**TASK ITEM**
Restate word for word the lines of the listing below, from its first line through the line with "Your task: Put", without the pictures.

▬▬▬▬▬▬▬▬▬▬

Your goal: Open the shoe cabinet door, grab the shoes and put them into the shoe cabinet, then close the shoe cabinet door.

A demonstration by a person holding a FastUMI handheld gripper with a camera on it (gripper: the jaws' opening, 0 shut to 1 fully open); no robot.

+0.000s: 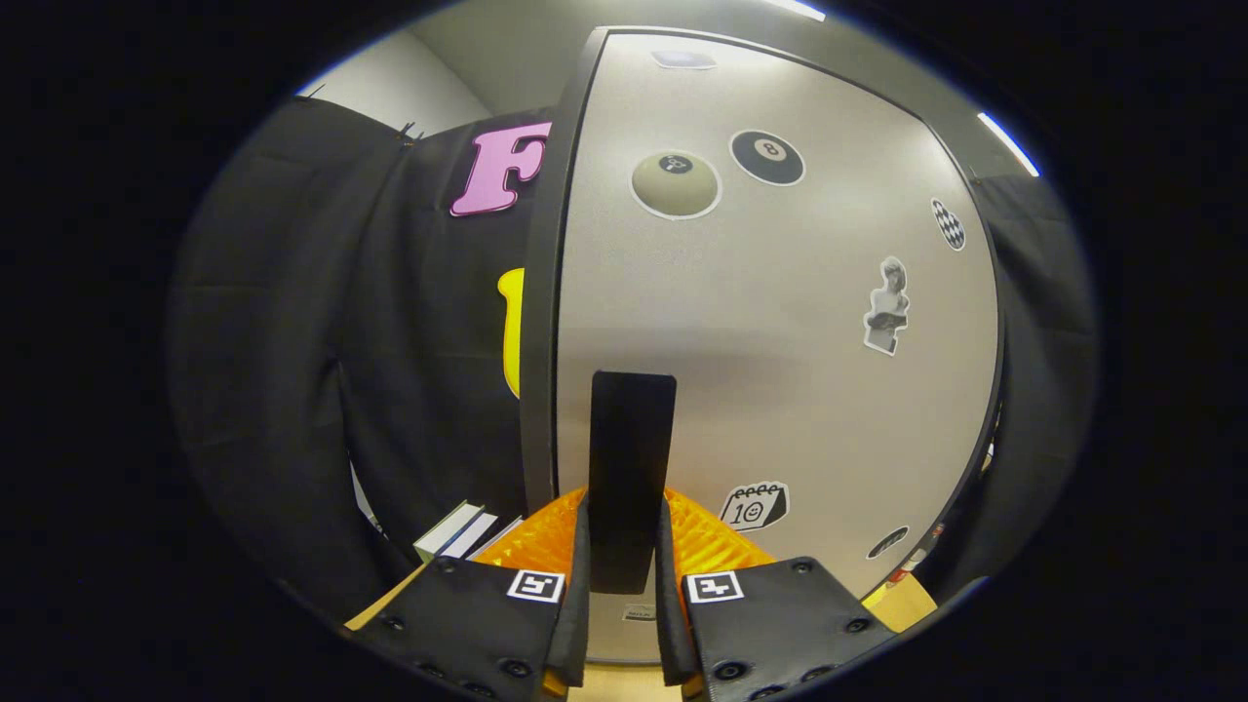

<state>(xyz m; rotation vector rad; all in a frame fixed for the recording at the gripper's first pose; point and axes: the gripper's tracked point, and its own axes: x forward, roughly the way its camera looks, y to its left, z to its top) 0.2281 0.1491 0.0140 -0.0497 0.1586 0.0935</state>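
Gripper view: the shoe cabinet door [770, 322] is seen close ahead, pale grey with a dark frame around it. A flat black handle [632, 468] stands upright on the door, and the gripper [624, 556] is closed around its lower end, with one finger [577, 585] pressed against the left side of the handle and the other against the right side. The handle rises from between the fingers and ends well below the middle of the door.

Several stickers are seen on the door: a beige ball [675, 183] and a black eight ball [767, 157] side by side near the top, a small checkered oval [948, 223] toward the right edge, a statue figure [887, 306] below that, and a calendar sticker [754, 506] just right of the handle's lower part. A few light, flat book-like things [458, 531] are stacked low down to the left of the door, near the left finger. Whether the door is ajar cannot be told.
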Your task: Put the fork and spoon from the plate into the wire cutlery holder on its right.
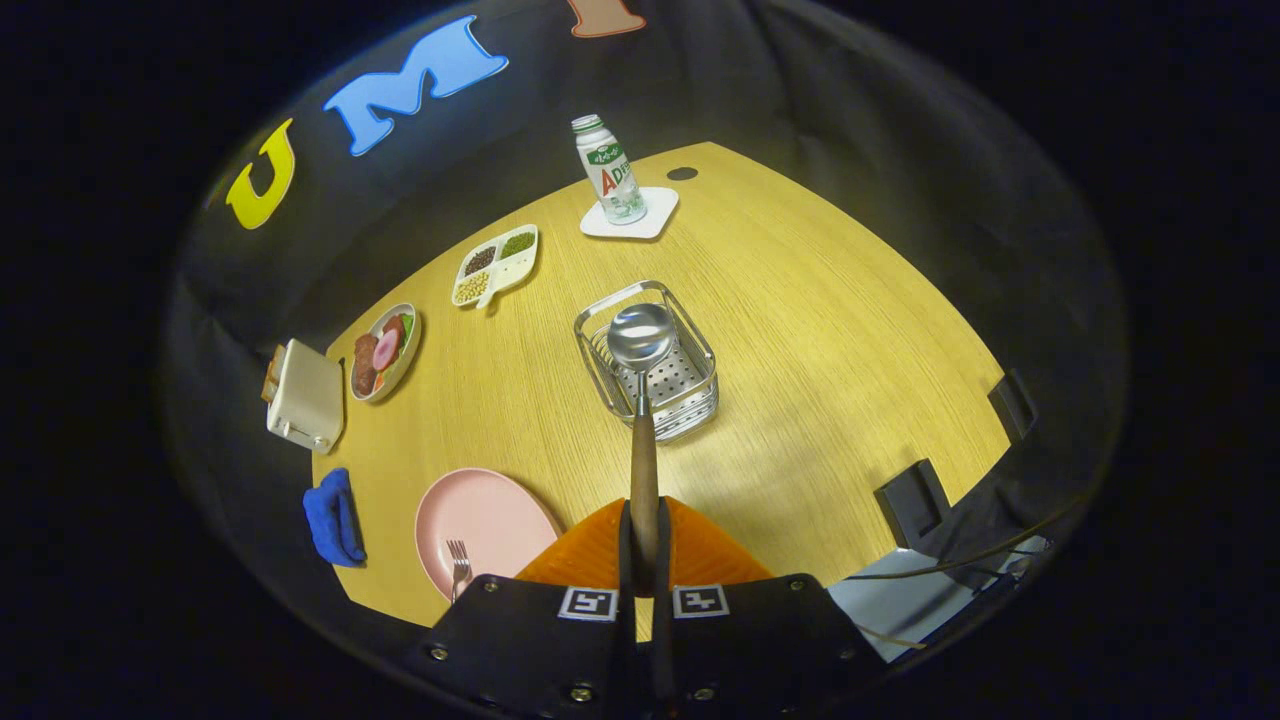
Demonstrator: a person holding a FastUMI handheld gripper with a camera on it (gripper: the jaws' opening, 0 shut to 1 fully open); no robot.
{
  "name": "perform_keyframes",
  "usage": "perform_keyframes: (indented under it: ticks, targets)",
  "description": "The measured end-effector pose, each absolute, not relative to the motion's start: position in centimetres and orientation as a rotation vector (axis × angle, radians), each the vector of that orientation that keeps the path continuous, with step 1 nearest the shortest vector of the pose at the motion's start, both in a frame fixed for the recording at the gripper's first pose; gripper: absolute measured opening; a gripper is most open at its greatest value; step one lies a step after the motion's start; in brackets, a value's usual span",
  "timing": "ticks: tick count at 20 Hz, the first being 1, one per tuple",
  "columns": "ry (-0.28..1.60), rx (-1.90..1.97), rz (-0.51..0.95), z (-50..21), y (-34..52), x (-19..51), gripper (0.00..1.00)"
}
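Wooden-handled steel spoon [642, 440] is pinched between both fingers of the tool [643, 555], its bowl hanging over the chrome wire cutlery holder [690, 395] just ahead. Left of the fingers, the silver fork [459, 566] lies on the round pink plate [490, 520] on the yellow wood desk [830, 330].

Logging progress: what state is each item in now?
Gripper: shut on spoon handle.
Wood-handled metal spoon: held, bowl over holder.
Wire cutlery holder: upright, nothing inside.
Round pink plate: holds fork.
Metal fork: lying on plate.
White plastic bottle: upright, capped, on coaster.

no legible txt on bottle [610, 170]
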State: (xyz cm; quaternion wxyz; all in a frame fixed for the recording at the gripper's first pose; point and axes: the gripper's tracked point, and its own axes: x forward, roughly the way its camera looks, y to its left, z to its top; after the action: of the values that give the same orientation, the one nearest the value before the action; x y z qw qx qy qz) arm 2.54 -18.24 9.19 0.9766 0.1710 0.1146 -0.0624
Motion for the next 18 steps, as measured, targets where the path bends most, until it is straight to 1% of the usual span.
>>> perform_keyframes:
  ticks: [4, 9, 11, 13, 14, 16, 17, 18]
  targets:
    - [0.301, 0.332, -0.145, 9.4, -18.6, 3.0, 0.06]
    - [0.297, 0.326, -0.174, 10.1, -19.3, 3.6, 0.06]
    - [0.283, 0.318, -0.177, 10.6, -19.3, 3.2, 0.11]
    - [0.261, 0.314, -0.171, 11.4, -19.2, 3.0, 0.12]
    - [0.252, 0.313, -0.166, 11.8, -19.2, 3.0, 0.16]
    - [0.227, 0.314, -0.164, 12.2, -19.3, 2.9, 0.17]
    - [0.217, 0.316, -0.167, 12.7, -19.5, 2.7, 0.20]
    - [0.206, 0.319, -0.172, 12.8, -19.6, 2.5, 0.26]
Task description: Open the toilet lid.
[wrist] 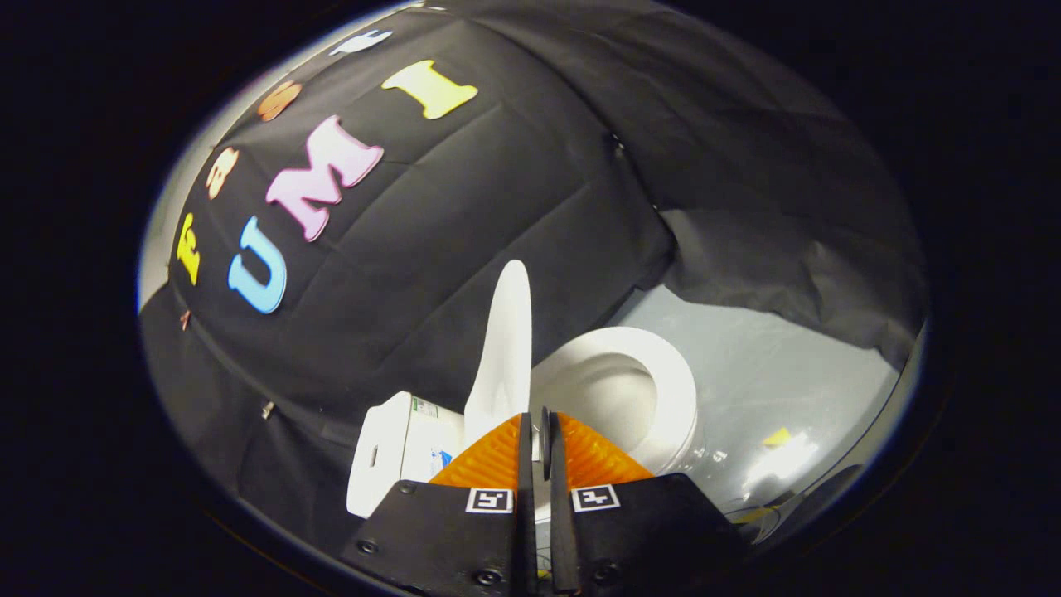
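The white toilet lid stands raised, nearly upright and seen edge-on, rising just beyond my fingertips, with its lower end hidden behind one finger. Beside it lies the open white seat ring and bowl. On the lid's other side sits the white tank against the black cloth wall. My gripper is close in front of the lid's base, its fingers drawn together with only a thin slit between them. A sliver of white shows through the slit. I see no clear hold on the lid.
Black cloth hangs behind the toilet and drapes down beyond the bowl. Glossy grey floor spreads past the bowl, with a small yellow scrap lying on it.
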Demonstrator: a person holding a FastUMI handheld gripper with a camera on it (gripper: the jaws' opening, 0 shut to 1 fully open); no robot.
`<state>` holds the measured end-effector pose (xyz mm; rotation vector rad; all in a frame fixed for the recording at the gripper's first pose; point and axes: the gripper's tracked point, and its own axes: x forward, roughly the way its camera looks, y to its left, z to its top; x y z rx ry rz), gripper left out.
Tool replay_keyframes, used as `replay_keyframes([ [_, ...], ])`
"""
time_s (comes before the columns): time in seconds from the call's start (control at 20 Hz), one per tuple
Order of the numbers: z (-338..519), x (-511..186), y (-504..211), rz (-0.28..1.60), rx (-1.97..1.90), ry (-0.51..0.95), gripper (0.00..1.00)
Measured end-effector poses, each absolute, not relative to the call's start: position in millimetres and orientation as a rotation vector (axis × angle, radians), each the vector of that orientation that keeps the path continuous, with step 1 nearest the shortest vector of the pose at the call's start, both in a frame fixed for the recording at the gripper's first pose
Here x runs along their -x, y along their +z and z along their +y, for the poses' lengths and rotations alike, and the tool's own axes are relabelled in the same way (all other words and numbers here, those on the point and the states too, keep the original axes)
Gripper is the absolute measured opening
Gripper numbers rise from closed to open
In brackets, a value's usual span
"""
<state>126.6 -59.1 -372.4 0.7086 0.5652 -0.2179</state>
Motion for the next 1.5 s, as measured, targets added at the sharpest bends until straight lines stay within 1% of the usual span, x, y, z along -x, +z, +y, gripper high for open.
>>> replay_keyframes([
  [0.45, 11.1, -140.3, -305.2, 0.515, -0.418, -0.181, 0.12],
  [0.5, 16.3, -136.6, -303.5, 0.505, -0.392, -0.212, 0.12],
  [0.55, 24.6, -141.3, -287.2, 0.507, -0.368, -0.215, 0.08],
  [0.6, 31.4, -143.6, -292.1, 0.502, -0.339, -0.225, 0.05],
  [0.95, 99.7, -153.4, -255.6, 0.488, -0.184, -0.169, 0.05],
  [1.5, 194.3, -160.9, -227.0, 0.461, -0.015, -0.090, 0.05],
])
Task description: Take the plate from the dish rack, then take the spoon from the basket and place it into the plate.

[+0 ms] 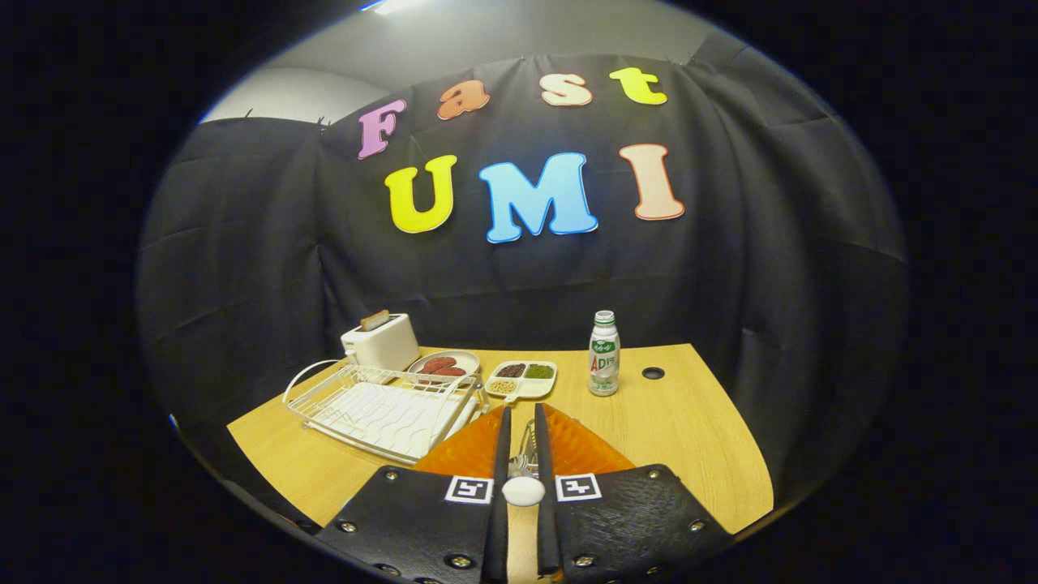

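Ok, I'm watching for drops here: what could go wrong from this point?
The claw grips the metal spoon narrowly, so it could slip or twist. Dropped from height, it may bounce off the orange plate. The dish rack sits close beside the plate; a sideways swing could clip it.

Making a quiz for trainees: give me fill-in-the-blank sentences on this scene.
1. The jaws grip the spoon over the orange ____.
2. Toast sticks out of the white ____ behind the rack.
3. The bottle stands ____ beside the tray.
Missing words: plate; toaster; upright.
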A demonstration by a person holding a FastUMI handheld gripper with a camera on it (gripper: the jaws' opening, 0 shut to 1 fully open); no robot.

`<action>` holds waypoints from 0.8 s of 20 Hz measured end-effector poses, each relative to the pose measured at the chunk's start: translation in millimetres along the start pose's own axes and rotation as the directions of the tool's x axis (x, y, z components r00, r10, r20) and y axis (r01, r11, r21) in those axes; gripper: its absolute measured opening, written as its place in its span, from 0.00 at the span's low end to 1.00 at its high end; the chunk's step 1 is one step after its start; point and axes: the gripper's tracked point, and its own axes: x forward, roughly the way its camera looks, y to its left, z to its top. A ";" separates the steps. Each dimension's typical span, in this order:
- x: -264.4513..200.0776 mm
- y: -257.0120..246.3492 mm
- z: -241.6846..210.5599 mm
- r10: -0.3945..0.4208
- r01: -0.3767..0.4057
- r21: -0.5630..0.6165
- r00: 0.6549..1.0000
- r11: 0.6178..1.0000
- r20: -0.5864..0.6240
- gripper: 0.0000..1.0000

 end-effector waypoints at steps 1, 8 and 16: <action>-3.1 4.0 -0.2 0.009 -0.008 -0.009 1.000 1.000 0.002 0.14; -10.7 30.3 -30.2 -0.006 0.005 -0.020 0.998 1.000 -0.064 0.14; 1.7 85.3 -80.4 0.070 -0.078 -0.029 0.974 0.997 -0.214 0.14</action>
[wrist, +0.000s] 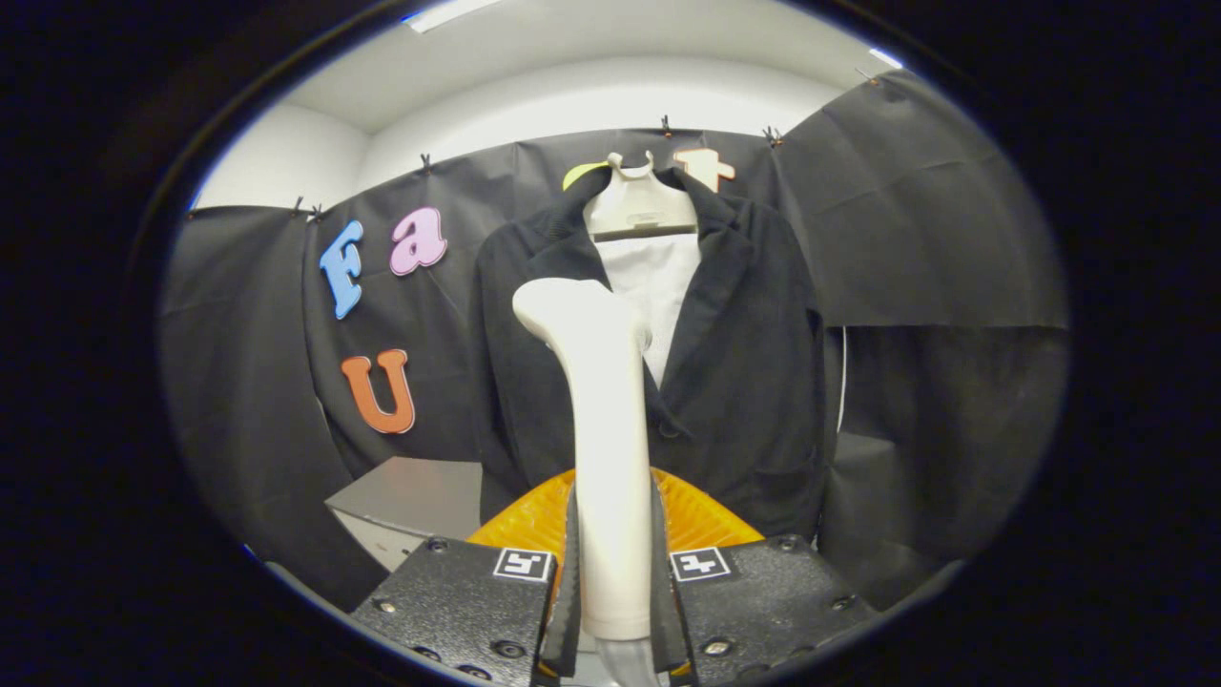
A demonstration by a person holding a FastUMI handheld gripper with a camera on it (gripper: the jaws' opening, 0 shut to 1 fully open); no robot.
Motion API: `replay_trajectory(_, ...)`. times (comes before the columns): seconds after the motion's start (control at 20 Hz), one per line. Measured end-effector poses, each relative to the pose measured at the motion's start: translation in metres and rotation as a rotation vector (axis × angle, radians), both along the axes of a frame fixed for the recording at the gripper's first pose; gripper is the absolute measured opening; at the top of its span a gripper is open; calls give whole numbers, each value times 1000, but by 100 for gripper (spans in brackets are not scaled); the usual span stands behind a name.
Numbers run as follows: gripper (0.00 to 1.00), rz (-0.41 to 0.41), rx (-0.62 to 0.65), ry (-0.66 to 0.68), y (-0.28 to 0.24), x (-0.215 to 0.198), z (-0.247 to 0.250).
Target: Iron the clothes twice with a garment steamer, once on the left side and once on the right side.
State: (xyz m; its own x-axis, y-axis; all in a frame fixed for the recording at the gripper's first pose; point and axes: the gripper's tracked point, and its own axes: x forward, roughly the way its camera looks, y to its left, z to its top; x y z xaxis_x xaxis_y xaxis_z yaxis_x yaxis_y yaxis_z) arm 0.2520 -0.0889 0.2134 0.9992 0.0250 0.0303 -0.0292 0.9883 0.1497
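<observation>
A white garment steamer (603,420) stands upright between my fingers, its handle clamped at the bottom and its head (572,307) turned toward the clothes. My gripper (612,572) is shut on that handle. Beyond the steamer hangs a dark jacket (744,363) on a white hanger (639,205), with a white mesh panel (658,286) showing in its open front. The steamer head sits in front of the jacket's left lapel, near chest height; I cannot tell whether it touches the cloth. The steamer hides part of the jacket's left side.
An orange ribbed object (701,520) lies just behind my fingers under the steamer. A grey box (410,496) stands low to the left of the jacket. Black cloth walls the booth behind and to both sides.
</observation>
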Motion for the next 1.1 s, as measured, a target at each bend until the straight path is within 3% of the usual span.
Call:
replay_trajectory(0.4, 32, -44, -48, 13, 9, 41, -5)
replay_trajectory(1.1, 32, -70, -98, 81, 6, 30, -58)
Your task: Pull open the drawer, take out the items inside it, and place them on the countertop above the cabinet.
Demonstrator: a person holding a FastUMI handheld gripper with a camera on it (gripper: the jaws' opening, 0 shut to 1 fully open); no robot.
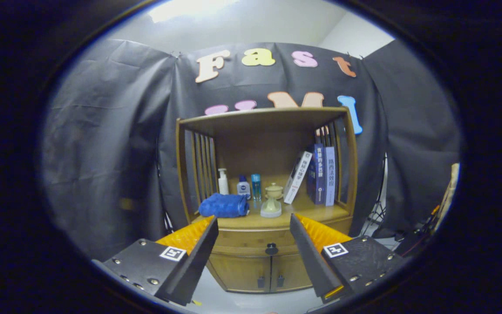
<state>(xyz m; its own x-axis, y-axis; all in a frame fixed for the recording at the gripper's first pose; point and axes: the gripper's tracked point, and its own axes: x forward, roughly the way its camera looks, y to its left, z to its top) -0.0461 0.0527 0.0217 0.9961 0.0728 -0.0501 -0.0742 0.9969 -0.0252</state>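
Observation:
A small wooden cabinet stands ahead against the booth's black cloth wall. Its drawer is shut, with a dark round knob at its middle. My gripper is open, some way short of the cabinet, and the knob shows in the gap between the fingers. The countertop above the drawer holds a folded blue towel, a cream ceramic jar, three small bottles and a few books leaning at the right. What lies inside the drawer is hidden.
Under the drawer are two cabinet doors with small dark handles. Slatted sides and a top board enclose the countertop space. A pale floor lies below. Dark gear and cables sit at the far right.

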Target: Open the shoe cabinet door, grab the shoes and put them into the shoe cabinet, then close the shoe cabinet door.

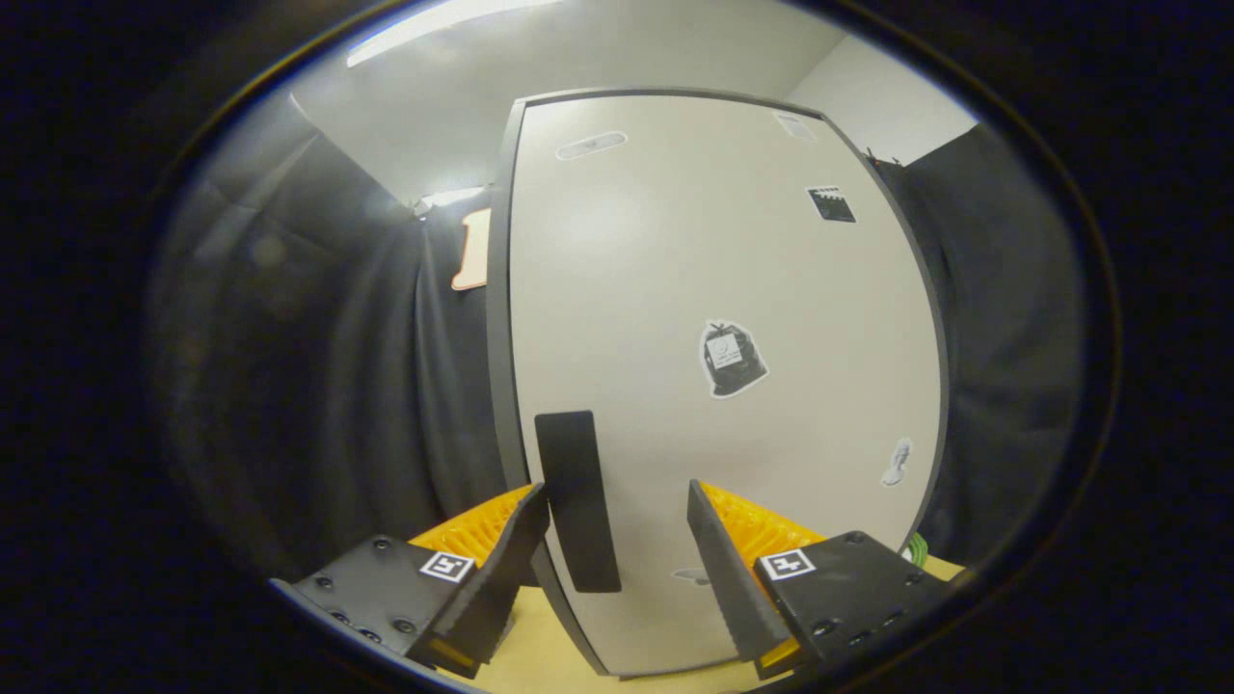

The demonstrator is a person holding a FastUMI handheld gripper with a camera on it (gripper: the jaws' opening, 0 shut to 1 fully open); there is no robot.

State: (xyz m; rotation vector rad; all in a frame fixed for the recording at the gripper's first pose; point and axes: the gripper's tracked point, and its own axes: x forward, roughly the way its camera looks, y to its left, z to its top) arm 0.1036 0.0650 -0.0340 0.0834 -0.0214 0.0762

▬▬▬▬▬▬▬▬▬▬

**ANSWER TO THE EXERCISE**
Your goal: Open the shoe cabinet door, grab the shoes and put them into the shoe cabinet, then close the shoe cabinet door.

A demonstration by a person holding a FastUMI handheld gripper with a camera on it (gripper: the jaws' opening, 0 shut to 1 fully open); no robot.

+0.000s: 

<state>(xyz m; rotation vector rad; all in a frame fixed for the recording at the gripper's first pose; point and axes: the gripper's tracked point, and its own axes: x forward, roughly the way its camera looks, y to its left, z to its top) 0.2281 0.1491 0.0140 -0.0497 0.1586 0.0935</state>
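Gripper view: the shoe cabinet door [770, 322] is seen close ahead, pale grey with a dark frame around it. A flat black handle [632, 468] stands upright on the door, and the gripper [624, 556] is closed around its lower end, with one finger [577, 585] pressed against the left side of the handle and the other against the right side. The handle rises from between the fingers and ends well below the middle of the door.

Several stickers are seen on the door: a beige ball [675, 183] and a black eight ball [767, 157] side by side near the top, a small checkered oval [948, 223] toward the right edge, a statue figure [887, 306] below that, and a calendar sticker [754, 506] just right of the handle's lower part. A few light, flat book-like things [458, 531] are stacked low down to the left of the door, near the left finger. Whether the door is ajar cannot be told.
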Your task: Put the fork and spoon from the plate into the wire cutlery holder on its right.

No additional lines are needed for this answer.